It seems that there are many, many ways to read text files in Java (BufferedReader, DataInputStream etc.) My personal favorite is Scanner with a File in the constructor (it's just simpler, works with mathy data processing better, and has familiar syntax).
Boris the Spider also mentioned Channel and RandomAccessFile.
Can someone explain the pros and cons of each of these methods? To be specific, when would I want to use each?
(edit) I think I should be specific and add that I have a strong preference for the Scanner method. So the real question is, when wouldn't I want to use it?
Lets start at the beginning. The question is what do you want to do?
It's important to understand what a file actually is. A file is a collection of bytes on a disc, these bytes are your data. There are various levels of abstraction above that that Java provides:
File(Input|Output)Stream - read these bytes as a stream of byte.
File(Reader|Writer) - read from a stream of bytes as a stream of char.
Scanner - read from a stream of char and tokenise it.
RandomAccessFile - read these bytes as a searchable byte[].
FileChannel - read these bytes in a safe multithreaded way.
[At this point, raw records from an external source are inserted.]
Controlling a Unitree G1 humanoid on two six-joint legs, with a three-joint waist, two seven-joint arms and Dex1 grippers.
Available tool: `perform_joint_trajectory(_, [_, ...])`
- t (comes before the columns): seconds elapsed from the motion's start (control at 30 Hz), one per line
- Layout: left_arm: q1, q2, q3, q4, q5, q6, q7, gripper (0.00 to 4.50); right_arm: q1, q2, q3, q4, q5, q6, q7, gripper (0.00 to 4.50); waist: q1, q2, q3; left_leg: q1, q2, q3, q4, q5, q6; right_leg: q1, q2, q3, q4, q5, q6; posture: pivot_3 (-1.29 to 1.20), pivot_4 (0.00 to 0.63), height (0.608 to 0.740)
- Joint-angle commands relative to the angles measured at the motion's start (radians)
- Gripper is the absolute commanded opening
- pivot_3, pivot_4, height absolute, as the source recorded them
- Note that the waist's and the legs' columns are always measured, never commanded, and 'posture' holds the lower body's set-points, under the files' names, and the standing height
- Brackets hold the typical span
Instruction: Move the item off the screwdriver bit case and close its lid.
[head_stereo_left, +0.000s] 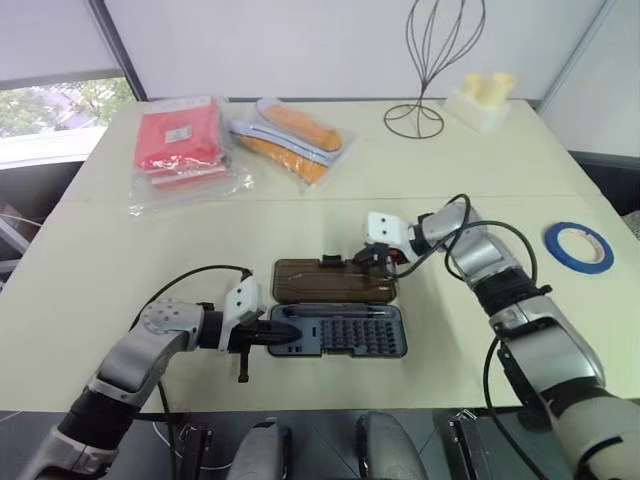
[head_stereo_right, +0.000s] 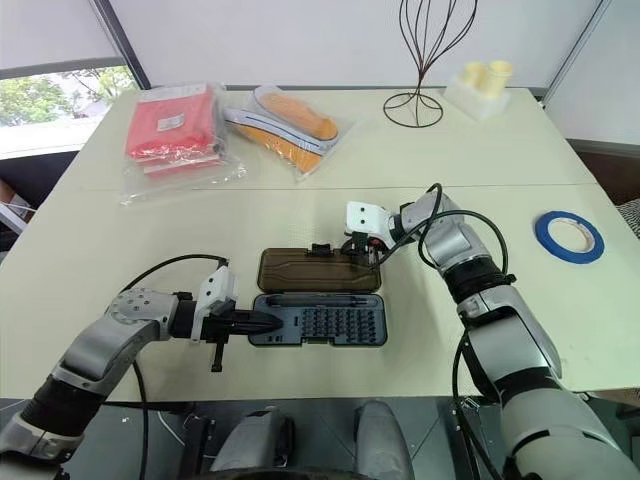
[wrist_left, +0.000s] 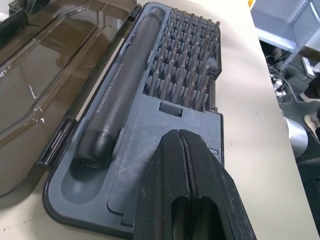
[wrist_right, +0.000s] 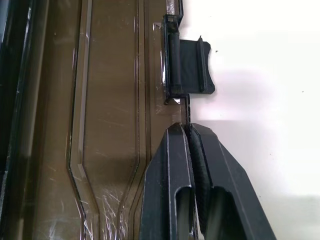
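Near the front edge of the white table (head_stereo_left: 120, 250) sits the screwdriver bit case (head_stereo_left: 345, 335), wide open, with its dark tray full of bit rows and a black screwdriver handle (wrist_left: 122, 90) lying in the slot next to the hinge. Its smoky brown lid (head_stereo_left: 330, 280) lies flat on the table on the far side of the tray. The right gripper (wrist_right: 189, 131) has its fingers pinched tight on the far edge of that lid, right beside the black latch (wrist_right: 192, 67). The left gripper (head_stereo_left: 290, 332) has its fingers pressed together too, holding nothing, tips resting on the tray's left end. The blue roll of tape (head_stereo_left: 579, 246) is off the case, flat on the table well to the right. Further back are a red packet (head_stereo_left: 180, 140), an orange packet (head_stereo_left: 295, 135), a wire stand (head_stereo_left: 425, 70) and some pale yellow cups (head_stereo_left: 485, 90).
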Motion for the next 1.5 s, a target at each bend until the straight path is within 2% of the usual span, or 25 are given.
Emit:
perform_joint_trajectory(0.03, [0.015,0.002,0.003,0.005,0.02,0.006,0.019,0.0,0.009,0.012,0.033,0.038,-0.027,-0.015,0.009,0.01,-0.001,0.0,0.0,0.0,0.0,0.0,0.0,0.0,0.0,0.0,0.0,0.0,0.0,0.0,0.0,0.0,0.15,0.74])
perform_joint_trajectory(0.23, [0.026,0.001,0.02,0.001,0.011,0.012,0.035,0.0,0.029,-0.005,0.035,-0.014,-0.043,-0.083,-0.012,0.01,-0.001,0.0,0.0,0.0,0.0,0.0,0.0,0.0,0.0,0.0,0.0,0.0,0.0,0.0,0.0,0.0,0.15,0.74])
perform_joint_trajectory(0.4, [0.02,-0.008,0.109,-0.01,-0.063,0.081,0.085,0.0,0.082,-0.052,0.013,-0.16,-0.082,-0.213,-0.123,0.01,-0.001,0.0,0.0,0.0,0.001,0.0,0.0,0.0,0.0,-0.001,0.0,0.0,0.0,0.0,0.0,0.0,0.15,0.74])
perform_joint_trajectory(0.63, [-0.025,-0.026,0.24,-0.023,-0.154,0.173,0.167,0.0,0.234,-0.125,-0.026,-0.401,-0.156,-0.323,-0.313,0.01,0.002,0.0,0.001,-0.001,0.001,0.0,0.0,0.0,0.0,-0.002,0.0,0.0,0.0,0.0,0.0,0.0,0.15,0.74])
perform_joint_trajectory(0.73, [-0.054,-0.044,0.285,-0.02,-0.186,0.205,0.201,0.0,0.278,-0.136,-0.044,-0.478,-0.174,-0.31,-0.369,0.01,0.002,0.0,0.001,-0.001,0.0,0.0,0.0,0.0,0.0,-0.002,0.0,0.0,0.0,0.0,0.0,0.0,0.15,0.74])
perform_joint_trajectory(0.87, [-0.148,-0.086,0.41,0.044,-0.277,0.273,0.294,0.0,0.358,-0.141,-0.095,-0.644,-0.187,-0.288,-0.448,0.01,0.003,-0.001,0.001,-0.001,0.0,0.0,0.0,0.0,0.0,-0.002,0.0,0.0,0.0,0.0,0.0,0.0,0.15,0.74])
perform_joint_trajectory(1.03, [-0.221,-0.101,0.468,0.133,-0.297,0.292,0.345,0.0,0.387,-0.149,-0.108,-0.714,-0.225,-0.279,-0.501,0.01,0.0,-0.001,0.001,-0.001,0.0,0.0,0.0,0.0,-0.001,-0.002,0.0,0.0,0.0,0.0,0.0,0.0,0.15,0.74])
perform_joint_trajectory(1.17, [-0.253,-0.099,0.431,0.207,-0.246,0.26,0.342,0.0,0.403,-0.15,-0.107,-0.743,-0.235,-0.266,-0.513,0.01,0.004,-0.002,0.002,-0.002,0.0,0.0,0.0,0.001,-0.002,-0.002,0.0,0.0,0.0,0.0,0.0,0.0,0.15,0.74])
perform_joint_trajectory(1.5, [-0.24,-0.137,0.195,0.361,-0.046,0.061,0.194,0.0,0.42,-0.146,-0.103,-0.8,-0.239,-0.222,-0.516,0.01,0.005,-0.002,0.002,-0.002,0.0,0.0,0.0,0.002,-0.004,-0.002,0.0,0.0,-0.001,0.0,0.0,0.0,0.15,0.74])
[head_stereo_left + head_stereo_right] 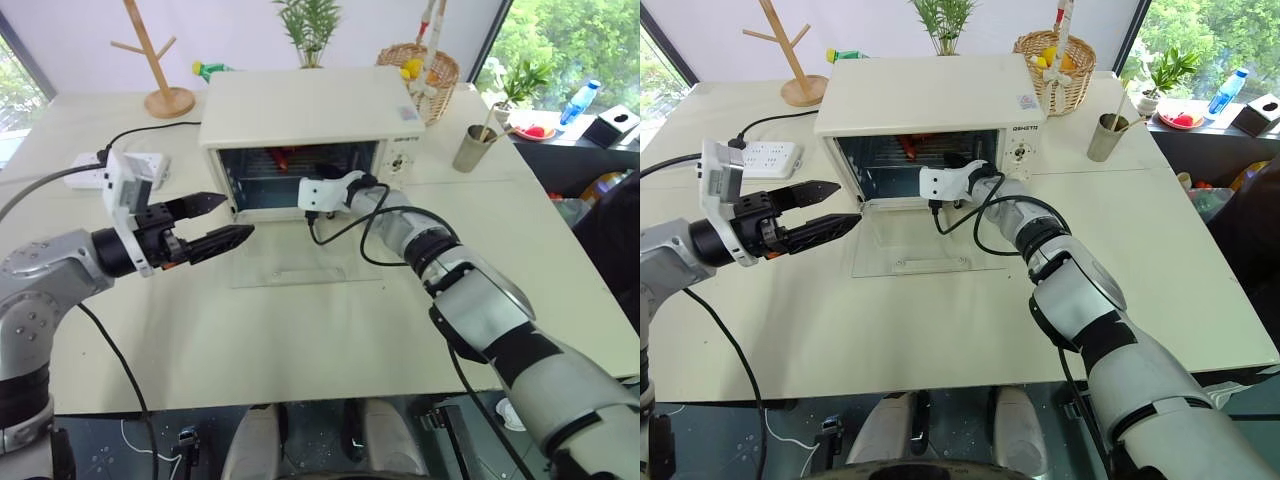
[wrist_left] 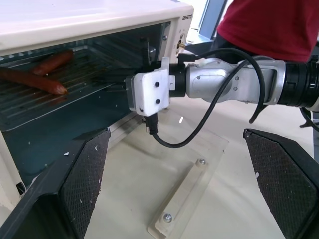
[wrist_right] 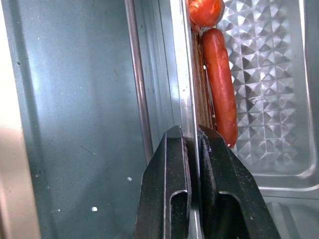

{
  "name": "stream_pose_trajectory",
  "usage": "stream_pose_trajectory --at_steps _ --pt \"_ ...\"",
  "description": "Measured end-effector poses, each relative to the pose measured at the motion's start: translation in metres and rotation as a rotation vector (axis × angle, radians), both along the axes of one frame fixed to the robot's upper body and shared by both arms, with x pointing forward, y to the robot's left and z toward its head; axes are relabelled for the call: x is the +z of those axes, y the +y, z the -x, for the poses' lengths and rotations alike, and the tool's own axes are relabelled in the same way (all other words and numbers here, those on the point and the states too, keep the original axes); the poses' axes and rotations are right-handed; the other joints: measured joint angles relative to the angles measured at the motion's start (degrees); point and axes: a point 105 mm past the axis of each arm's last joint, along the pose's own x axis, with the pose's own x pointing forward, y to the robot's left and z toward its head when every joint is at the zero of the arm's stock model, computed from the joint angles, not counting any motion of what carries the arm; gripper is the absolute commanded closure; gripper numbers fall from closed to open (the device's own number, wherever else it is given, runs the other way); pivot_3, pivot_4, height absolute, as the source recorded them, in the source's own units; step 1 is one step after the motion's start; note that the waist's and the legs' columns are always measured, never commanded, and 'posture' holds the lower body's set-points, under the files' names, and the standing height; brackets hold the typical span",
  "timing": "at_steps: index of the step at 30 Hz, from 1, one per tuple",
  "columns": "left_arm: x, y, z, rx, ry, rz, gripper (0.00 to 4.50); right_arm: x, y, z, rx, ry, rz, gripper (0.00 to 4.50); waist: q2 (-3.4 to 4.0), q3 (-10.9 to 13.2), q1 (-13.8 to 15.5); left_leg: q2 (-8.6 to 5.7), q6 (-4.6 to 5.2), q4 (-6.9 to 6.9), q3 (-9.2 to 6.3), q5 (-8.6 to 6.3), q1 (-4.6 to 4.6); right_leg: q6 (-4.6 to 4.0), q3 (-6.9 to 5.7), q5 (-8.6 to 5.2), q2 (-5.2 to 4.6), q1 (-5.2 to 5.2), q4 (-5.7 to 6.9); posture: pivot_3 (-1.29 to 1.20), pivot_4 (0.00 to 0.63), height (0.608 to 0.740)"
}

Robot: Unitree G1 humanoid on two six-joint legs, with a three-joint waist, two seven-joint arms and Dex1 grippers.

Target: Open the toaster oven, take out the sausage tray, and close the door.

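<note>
R arm stretched fwd, right tool [image 3: 192, 149] clamped shut, left tool [image 1: 220, 222] level, fingers apart

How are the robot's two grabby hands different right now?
The left gripper has its fingers spread wide open; the right gripper is pinched shut on the sausage tray rim.
The left gripper hangs outside over the table; the right gripper reaches inside the toaster oven.
Both have black fingers.

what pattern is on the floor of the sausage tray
The sausage tray has a shiny silver embossed diamond pattern, clearest in the right wrist view.
</note>
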Motion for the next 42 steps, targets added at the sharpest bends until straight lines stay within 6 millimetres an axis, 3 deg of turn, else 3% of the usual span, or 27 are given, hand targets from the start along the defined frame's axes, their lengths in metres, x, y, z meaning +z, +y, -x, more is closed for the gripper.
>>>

On top of each of those there are the Decorators, for example you can add buffering with BufferedXXX. You could add linebreak awareness to a FileWriter with PrintWriter. You could turn an InputStream into a Reader with an InputStreamReader (currently the only way to specify character encoding for a Reader).
So - when wouldn't I want to use it [a Scanner]?.
You would not use a Scanner if you wanted to, (these are some examples):
Read in data as bytes
Read in a serialized Java object
Copy bytes from one file to another, maybe with some filtering.
It is also worth nothing that the Scanner(File file) constructor takes the File and opens a FileInputStream with the platform default encoding - this is almost always a bad idea. It is generally recognised that you should specify the encoding explicitly to avoid nasty encoding based bugs. Further the stream isn't buffered.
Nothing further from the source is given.